An approach to targeting HIV prevention for MSM in Cape Town, South Africa
G. Jobson, G. De Swardt, K. Rebe, H. Struthers, J.A. McIntyre
ANOVA Health Institute, Johannesburg, South Africa
Background: Men-who-have-sex-with-men (MSM) in South Africa are a population that has been neglected in terms of HIV prevention interventions. In Cape Town, spatial and racial segregation imposed under apartheid continues to shape the social and sexual dynamics of MSM communities. While HIV risk behaviours are similar between ‘white’, ‘black’, and ‘coloured’ communities, the contexts in which they occur, and the social dynamics surrounding them differ. This study focused on the contexts and dynamics of HIV risk in the ‘black’ townships of Cape Town with a view to implementing HIV prevention interventions with explicit relevance to local MSM.
Methods: A qualitative approach was used to conduct this research. Sampling was purposive and aimed to recruit MSM with differing backgrounds and sexual identities. Key informant interviews (n=4) and focus group discussions (n=16) were conducted. Data were analysed using content analysis.

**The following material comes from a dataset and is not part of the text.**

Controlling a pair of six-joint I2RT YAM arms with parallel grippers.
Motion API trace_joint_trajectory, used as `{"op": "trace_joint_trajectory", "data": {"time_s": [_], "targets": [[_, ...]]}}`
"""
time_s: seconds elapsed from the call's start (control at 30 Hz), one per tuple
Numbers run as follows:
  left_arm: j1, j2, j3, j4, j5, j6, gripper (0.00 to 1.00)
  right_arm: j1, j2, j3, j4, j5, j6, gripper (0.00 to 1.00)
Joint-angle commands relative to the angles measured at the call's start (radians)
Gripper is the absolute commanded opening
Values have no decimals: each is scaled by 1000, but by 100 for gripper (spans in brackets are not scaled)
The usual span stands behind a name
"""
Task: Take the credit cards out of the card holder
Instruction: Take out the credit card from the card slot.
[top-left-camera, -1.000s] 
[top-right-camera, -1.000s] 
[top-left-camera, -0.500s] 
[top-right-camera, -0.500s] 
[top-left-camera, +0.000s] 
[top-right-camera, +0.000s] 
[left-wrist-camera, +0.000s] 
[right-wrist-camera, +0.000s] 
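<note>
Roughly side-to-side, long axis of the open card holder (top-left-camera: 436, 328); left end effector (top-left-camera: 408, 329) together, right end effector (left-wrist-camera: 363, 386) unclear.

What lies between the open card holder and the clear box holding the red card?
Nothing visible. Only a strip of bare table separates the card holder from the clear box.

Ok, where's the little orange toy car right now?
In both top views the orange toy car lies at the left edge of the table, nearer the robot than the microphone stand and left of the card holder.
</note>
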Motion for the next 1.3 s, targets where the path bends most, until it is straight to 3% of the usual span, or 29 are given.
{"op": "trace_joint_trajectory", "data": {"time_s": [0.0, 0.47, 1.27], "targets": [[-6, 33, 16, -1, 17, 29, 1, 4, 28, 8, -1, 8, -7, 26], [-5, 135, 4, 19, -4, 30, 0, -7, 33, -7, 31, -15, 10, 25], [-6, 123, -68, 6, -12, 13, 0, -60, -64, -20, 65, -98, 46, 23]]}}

Results: Factors affecting HIV risk in this population were identified at three levels using a personal-proximal-distal framework. Important factors at a distal level (cultural and structural issues) included homophobic cultural norms and stigma, HIV-related stigma, and poverty. Proximal factors (interpersonal relationships and the immediate environment) included verbal abuse and violence, lack of safe social and sexual spaces, multiple partnerships, transactional sex, alcohol use, discrimination at health care facilities, and a lack of HIV prevention resources (including condoms and water-based lubricant). Personal factors (within the individual) included self esteem and whether individuals were openly gay or not.
Conclusions: Understanding the contexts and processes that affect HIV risk for specific MSM populations can assist in targeting HIV prevention that is appropriate, effective, and compelling. Analyses such as these can contribute to designing broader approaches to HIV prevention that encompass both the direct and indirect causes of risk behaviour.